1 pointby smiru16 days ago2 comments
  • eudamoniac16 days ago
    Workout plans do not need to be tailored. There are one or two dozen of them that are basically optimal for what they do, and everyone should just do those, including women and old people. Tailoring them to a random person's specifications is just going to make them worse 99% of the time, because if those modifications were effective they'd be part of the program, and because a random person will be modifying them mostly to make it easier for themselves. If there was an easy way of getting fit, people wouldn't be so fat; generally if you have chosen an easy fitness program, you are going to remain fat.

    Just pick a program and do the program. Using a GPT program is worse than useless; it is going to waste a bunch of man hours.

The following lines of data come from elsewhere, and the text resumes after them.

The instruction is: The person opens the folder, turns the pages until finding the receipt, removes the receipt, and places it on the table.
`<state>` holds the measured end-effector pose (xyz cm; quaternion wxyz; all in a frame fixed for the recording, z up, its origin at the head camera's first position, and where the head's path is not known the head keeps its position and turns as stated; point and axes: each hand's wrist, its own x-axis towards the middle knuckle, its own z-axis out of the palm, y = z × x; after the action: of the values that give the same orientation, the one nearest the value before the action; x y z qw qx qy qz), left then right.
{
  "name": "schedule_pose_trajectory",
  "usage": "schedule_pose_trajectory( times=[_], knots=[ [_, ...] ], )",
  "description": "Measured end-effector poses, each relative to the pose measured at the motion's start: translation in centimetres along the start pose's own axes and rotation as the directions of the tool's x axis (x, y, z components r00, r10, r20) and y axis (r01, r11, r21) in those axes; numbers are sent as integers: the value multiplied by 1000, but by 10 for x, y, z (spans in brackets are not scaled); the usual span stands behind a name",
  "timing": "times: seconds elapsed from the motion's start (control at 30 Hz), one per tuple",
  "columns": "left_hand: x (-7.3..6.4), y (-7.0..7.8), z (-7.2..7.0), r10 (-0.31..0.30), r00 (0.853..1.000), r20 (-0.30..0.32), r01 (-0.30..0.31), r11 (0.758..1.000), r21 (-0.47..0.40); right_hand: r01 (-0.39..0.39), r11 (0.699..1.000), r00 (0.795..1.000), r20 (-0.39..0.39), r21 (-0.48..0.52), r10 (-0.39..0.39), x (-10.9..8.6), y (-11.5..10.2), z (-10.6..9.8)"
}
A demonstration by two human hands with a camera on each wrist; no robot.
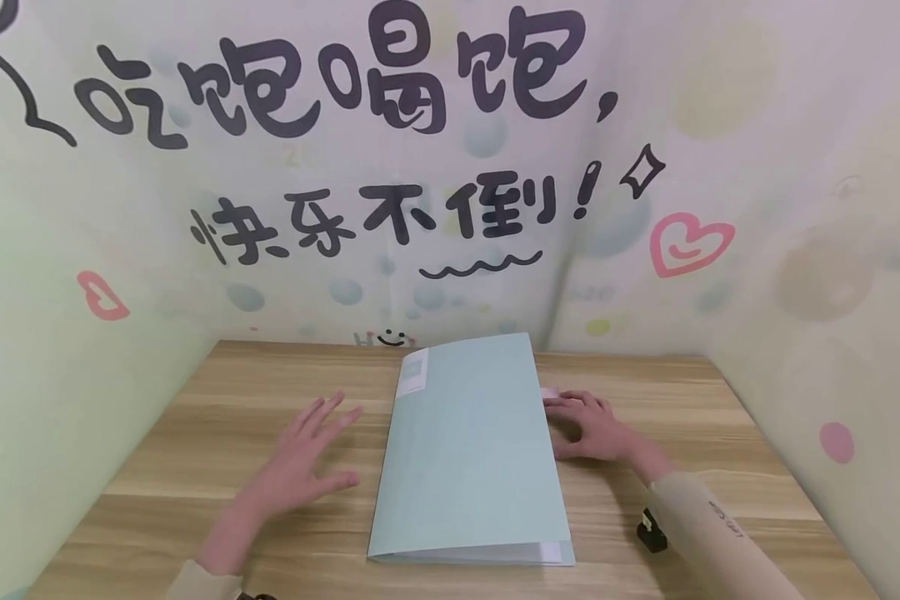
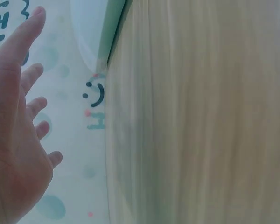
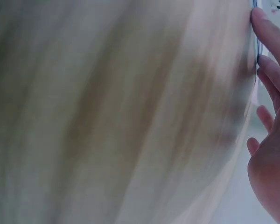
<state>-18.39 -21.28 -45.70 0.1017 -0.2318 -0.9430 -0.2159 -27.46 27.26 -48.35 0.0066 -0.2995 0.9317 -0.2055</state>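
While right hand (image 1: 591,429) touches it, folder (image 1: 468,458) leftward

The pale blue rectangular folder (image 1: 468,454) hides part of the person's right hand (image 1: 592,427) and most of the white contents (image 1: 549,552) inside it; print on its white rectangular label (image 1: 413,373) is too small to read. The right wrist view blurs the brown wood-grain table (image 3: 144,112) and cuts off the hand.

A pale blue folder (image 1: 472,450), cover slightly raised, lies on the table (image 1: 315,533).
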Motion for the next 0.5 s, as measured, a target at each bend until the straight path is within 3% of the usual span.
schedule_pose_trajectory(
  times=[0.3,0.5],
  knots=[
    [-1,18,4,2,1000,9,-2,998,-65,-43,999,999,28,31,42,3,3,2],
    [-1,45,13,42,999,2,-41,989,-141,-63,997,997,55,42,61,3,3,1]
  ],
)
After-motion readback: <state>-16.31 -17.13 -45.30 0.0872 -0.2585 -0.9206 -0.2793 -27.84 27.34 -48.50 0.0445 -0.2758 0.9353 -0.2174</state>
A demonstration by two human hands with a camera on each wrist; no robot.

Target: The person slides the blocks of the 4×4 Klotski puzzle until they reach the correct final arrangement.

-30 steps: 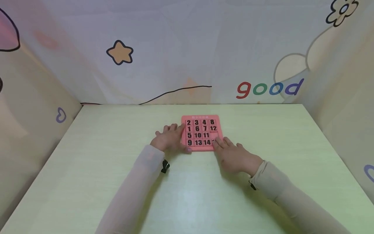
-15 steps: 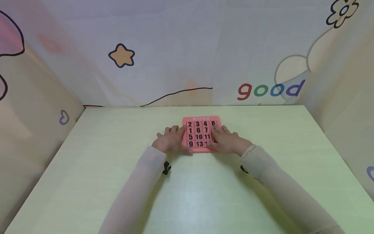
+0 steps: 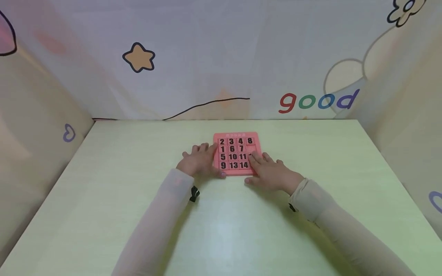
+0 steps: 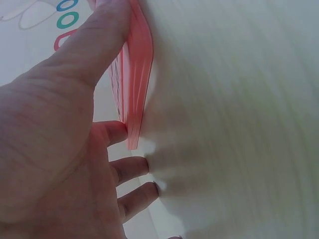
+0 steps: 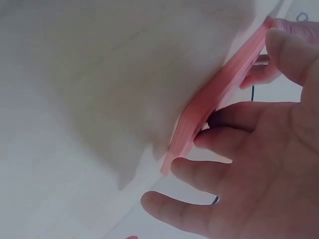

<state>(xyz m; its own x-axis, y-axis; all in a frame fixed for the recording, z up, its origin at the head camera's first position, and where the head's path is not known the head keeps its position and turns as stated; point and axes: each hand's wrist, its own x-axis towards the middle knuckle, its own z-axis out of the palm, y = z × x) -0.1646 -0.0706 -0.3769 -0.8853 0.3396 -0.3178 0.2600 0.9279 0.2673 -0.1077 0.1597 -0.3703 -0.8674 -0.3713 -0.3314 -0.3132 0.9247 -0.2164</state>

    You could rephrase this program as "this takes optimal training routines and changes them to fit what uninformed people would rather do because it's easier" which is just a bad outcome.

    • smiru15 days ago
      I think the concept might’ve been misunderstood. Supercomp isn’t trying to replace personal trainers or proper workout routines — it’s a fitness program generator that gives people structure and a full overview of what actually matters. Most of us start out just going to the gym without a real plan. I used to do that too — I’d follow a push/pull/legs split, go consistently for months, and still see no results. The problem wasn’t effort; it was that I was guessing everything. I didn’t know my calorie intake, never tracked my macros, barely did any cardio, and had no idea how all these things worked together. That’s what Supercomp fixes. It lays out everything you need in one place. For each day of your plan, you know exactly what’s expected of you — your workouts, meals, macros, cardio, water intake, even meal logging. It takes the confusion out of the process and shows you the full picture. I’ve been using one of my own plans for three months now and have dropped 8 kg. Not because I built some magic tool, but because it’s based on research, real data, and structure. For me, having everything I needed to transform my body in one place made all the difference.
      • eudamoniac15 days ago
        First of all there are already myriad existing good programs that are laid out and tell you what to do. They literally do everything you just said, in a spreadsheet or text file.

        Second of all your response is AI slop so I'm not putting any additional effort or elaboration into my comment, since you declined to.

        • smiru15 days ago
          Alright, let's put it this way, I am a newbie, 73kg, 173cm height, I don't know my bf%, I just assume going to the gym is all I need to get an aesthetic physique. What is your suggestion for the best path I should take?
        • smiru15 days ago
          It was genuinely not AI slop. That was me. I would also love if you could share the myriad program example, I don't even know how a regular Joe would know how to navigate to know that a "myriad" program is good for them.

          Another thing is the spreadsheet. No one has time to navigate through spreadsheets. That's why apps exist. That's the whole point of user interfaces, to make it easier for users to access things quick and easy.

          Also, do you know how difficult it is to calculate macros? An AI guesstimation is way more accurate than a regular human being that has no nutritional knowledge trying to guess the macros in each meal by eyeballing.

  • smiru16 days ago
    Why would you waste time everyday prompting chatgpt to give you meals or ask what to do each day, why not just generate once for 24 weeks and forget about it. Focus on following a plan than trying to create one that doesn't work. Why pay for tools like Cal AI to just count macros, what about your cardio? water intake? Resistance training? What about your meals and recipes? How about a grocery list for each week with a price breakdown? Supercomp handles all this so you don't ever have to guess.